Дом молча вглядывался в деревья.
34
- Мне никогда не перебраться на ту сторону. - Сквозь грязные полосы на лице Дома просвечивала ярко-красная кожа. Чтобы удержатся в вертикальном положении, он прислонился плечом к дереву, упершись костылем в губчатую землю. Костыль был сделан из толстой ветки нужной длины. У него было даже V-образное раздвоение на конце, чтобы просовывать подмышку. Это был уже третий костыль. Первые два довольно скоро оказались непригодными. Люк нашел их в подлеске, после того, как они покинули то зловещее место, где висел Хатч.
Сев на широкий камень на краю ущелья, Люк бросил сумку с палаткой с одной стороны и два рюкзака, которые тащил, с другой. Фил остановился у него за спиной и, согнувшись от усталости и досады, уперся руками в колени. Дыхание с хрипом вырывалось из его рта.
- Будет у нас когда-нибудь передышка? - сказал Дом сам себе.
- Брызни-ка себе из ингалятора, дружище, - сказал Люк Филу, не глядя в его сторону. - Хрипишь ужасно.
Фил порылся в кармане куртки.
Когда они, пройдя две мили по заросшему каменистому склону вверх, вдруг оказались на краю глубокой лощины, к Люку вернулось знакомое чувство тревоги. Какое-то смутное предчувствие, что именно здесь они и найдут собственную смерть, охватило его.

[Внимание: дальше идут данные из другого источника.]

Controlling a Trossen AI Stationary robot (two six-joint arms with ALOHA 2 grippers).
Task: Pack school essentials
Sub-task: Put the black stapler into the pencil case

Спуск в лощину был усыпан крупными валунами, видимая поверхность скал обросла желто-зеленым лишайником. Дно узкого ущелья покрывали заросли длинноствольных растений с жесткими зонтичными листьями, а через тридцать метров ждал скалистый подъем. На другой стороне виднелась болотистая земля, густо заросшая пихтой и сосной. Люк взглянул на часы. Был час дня.
В ущелье падал мягкий свет. Впервые после ухода с кладбища, они видели столько света. Вместе с ним с бледно-серого неба постоянно лил дождь, охлаждая чистый воздух. Он непрерывно усиливался, стуча все громче об окружающие камни. И вскоре перешел в ливень. Люк чувствовал и предвидел это.
В одиннадцать часов они, уставшие и движимые страхом, грозящим перейти в групповую истерию, оставили бедного Хатча. И, опустив головы, побрели прочь, в направлении ущелья, оказавшегося непроходимым при их нынешнем состоянии. Оно простиралось в обоих направлениях, насколько хватало глаз, теряясь в туманной дымке.
Никто из них не мог осознать до конца, что Хатча больше нет в живых. Во многом благодаря своему истощению. Люка устраивало подобное оцепенение. Непостижимость происходящего приглушила эмоции. Но страшная правда все снова и снова давала о себе знать. Кто-то из них рыдал, кто-то причитал себе под нос, пока они брели, пошатываясь, сквозь деревья.